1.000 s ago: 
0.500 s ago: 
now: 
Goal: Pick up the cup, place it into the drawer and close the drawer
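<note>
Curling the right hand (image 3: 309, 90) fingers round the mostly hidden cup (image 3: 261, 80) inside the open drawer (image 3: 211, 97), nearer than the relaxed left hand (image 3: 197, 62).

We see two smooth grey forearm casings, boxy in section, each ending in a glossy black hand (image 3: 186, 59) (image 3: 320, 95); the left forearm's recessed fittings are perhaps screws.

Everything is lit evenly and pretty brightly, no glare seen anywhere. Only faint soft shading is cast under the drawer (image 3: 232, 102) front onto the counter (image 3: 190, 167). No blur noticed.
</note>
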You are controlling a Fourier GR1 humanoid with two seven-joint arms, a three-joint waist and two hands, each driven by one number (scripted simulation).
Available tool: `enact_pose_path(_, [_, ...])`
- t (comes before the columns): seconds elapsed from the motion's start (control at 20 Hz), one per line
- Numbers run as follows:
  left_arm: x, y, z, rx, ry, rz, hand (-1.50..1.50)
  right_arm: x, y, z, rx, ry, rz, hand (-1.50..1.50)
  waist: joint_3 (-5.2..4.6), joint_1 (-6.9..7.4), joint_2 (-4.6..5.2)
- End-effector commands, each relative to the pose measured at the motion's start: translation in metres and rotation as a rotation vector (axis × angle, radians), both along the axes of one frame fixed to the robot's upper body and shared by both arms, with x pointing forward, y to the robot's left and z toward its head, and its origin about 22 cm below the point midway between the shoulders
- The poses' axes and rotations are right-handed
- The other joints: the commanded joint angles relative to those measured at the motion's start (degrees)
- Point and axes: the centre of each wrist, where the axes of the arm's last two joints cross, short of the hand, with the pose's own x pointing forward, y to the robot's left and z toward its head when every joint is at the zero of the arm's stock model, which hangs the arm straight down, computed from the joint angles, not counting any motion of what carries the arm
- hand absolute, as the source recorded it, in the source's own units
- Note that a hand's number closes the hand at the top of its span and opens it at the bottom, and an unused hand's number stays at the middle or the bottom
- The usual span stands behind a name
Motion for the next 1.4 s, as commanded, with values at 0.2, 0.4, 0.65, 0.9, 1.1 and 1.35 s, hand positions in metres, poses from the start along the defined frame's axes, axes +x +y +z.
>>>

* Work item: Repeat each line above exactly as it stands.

* Answer for this exercise:
1.000 s ago: 
0.500 s ago: 
now: 
Goal: Pick up the cup, place it into the drawer and close the drawer
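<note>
Curling the right hand (image 3: 309, 90) fingers round the mostly hidden cup (image 3: 261, 80) inside the open drawer (image 3: 211, 97), nearer than the relaxed left hand (image 3: 197, 62).

We see two smooth grey forearm casings, boxy in section, each ending in a glossy black hand (image 3: 186, 59) (image 3: 320, 95); the left forearm's recessed fittings are perhaps screws.

Everything is lit evenly and pretty brightly, no glare seen anywhere. Only faint soft shading is cast under the drawer (image 3: 232, 102) front onto the counter (image 3: 190, 167). No blur noticed.
</note>
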You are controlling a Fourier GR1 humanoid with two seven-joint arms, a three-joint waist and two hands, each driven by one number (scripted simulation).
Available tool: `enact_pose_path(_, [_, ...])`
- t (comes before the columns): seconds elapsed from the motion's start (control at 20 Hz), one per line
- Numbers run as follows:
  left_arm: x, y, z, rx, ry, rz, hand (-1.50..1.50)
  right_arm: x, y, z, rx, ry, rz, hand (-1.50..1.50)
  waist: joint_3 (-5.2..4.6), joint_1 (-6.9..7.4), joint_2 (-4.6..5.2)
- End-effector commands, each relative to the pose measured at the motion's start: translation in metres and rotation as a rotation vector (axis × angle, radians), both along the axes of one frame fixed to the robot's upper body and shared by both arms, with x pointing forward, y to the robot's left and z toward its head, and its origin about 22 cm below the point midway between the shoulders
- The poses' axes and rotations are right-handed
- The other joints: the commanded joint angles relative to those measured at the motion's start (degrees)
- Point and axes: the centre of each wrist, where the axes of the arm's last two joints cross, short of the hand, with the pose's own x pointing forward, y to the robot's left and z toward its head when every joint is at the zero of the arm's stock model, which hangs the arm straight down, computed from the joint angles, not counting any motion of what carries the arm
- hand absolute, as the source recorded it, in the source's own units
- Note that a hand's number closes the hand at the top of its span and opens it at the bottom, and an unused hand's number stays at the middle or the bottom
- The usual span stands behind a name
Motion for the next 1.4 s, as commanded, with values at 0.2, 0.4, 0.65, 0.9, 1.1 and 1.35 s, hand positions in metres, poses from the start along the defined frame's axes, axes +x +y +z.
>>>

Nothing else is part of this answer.